Bitcoin climbed to around $64,800 on Wednesday, marking its strongest session in weeks after U.S. inflation came in cooler than forecast. The softer data led traders to abandon bets on a Federal Reserve rate increase this month.

Headline inflation fell from 4.2% to 3.5%, while core inflation—excluding food and energy—declined from 2.9% to 2.6%. The easing in core prices points to broader disinflation, weakening the case for further monetary tightening.

Following the data, expectations for a rate hike dropped sharply, and the two-year Treasury yield slipped by six basis points.

Bitcoin gained 3.6% over the past 24 hours and is up 3.3% for the week, with roughly $31 billion in trading activity. Ether outperformed, rising to nearly $1,880—up 5.3% on the day and 7.1% over the past week. Other major tokens also advanced: HYPE climbed 6.4% to $67, XRP gained 3.7% to $1.10, Solana rose 3.6% to $78, Dogecoin added 2.9%, and BNB edged up 1.9% to $579.

Higher interest rates typically weigh on bitcoin and other risk assets, as rising yields on cash and government bonds make safer investments more attractive compared to volatile, non-yielding assets like crypto.
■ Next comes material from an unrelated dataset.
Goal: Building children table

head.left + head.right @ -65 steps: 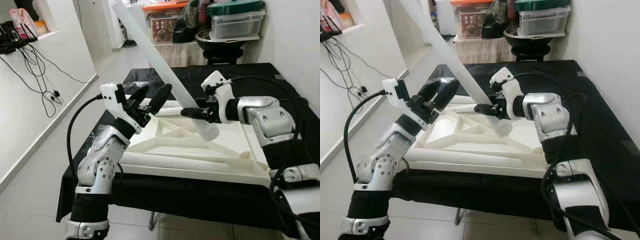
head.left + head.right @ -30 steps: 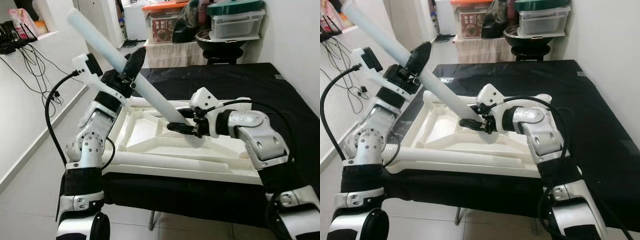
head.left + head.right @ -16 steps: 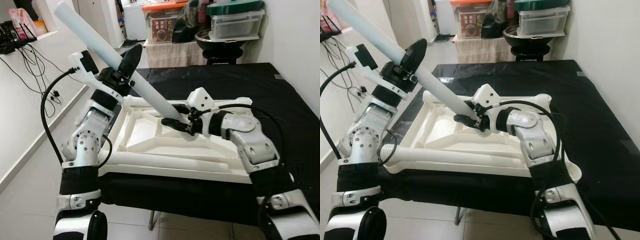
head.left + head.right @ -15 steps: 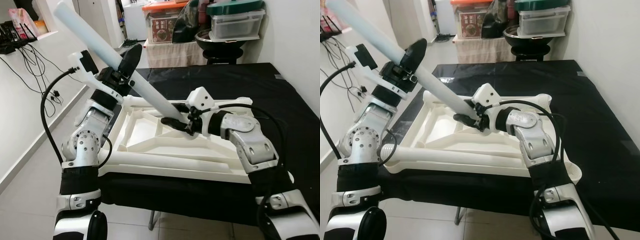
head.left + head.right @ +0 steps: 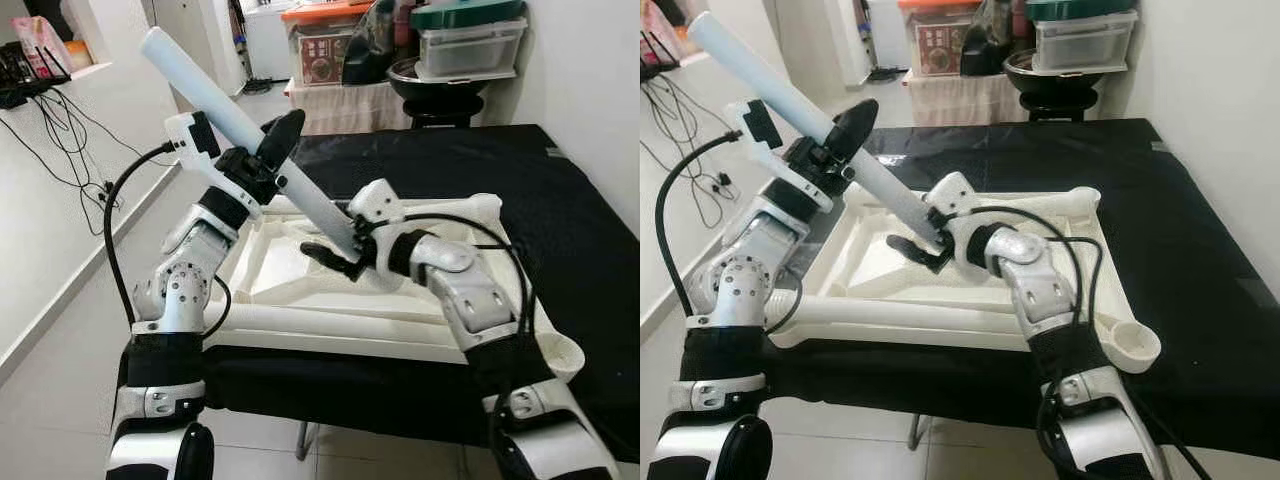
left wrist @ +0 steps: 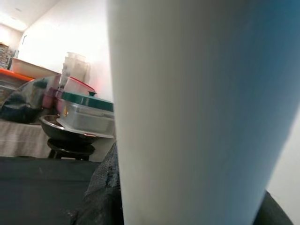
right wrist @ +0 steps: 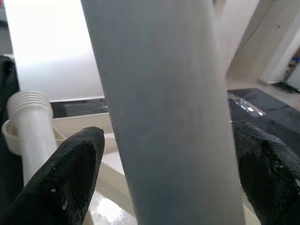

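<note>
The white tabletop (image 5: 275, 210) lies upside down on the black-covered table (image 5: 585, 200), ribs facing up. A long white table leg (image 5: 200, 85) slants up and to the left above it. My left gripper (image 5: 268, 158) is shut around its middle; a black finger (image 6: 101, 197) lies beside the leg (image 6: 187, 117) in the left wrist view. My right gripper (image 5: 333, 256) is shut on the leg's lower end, over the tabletop's left half. Its fingers (image 7: 70, 173) flank the leg (image 7: 159, 108). A round leg socket (image 5: 1132, 345) shows at the front right corner.
Two more white legs lie along the tabletop's front edge (image 5: 330, 325) and back edge (image 5: 450, 212); a threaded leg end (image 7: 28, 117) is near. Storage boxes (image 5: 470, 45) and a dark bowl on a stool (image 5: 440, 85) stand behind. Cables (image 5: 60, 130) hang on the left wall.
My right gripper has carried the leg's lower end a little to the left and nearer me. The left gripper and the upper part of the leg have shifted right.
</note>
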Controlling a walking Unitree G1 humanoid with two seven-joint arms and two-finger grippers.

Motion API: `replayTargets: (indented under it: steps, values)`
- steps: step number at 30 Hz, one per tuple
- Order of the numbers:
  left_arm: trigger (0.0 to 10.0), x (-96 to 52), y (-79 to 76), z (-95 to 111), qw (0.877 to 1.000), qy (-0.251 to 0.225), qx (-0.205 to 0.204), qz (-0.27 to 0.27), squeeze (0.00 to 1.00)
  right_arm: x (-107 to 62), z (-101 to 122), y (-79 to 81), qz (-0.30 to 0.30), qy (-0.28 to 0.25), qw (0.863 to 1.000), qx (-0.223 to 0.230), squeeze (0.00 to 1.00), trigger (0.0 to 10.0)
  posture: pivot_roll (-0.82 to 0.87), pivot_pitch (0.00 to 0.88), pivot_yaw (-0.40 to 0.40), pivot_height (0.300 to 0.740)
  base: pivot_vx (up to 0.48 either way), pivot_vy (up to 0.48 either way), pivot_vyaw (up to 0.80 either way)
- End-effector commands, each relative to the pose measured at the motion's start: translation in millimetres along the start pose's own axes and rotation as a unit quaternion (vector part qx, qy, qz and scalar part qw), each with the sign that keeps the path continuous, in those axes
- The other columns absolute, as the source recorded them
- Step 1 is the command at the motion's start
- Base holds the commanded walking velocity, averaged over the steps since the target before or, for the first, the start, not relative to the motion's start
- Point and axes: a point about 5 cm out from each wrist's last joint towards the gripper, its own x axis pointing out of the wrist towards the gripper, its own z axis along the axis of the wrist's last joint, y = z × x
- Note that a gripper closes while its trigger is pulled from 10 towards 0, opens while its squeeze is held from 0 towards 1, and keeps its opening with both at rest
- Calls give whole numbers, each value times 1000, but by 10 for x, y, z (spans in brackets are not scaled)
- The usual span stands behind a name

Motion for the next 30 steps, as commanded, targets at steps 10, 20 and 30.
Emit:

Conversely, cooling inflation reduces the need for further rate hikes, easing that pressure and encouraging capital to rotate back into riskier markets.

In commodities, Brent crude rose 1% to above $85 per barrel, extending gains for a third straight day. Oil has surged 11% over two sessions amid renewed geopolitical tensions, including U.S. threats of further strikes on Iran and a renewed blockade of Iranian shipping through the Strait of Hormuz.

Equities mirrored the move. MSCI’s Asia Pacific index rose 2.3%, its strongest gain in a month, led by technology stocks. South Korea’s Kospi surged 8.2%, reclaiming its status as the top-performing major index this year, while SK Hynix jumped 13% in Seoul after its U.S.-listed shares surged 27%.

Jeff Ko, chief analyst at CoinEx, said bitcoin continues to behave like a rate-sensitive risk asset rather than a macro hedge. He noted that while the inflation data eases immediate downside pressure, it does not yet signal a sustained breakout.

With core inflation still above the Federal Reserve’s 2% target, the data gives policymakers room to pause rather than cut rates. Ko highlighted the September FOMC meeting as the next key macro catalyst, along with movements in the U.S. dollar and the durability of bitcoin ETF inflows.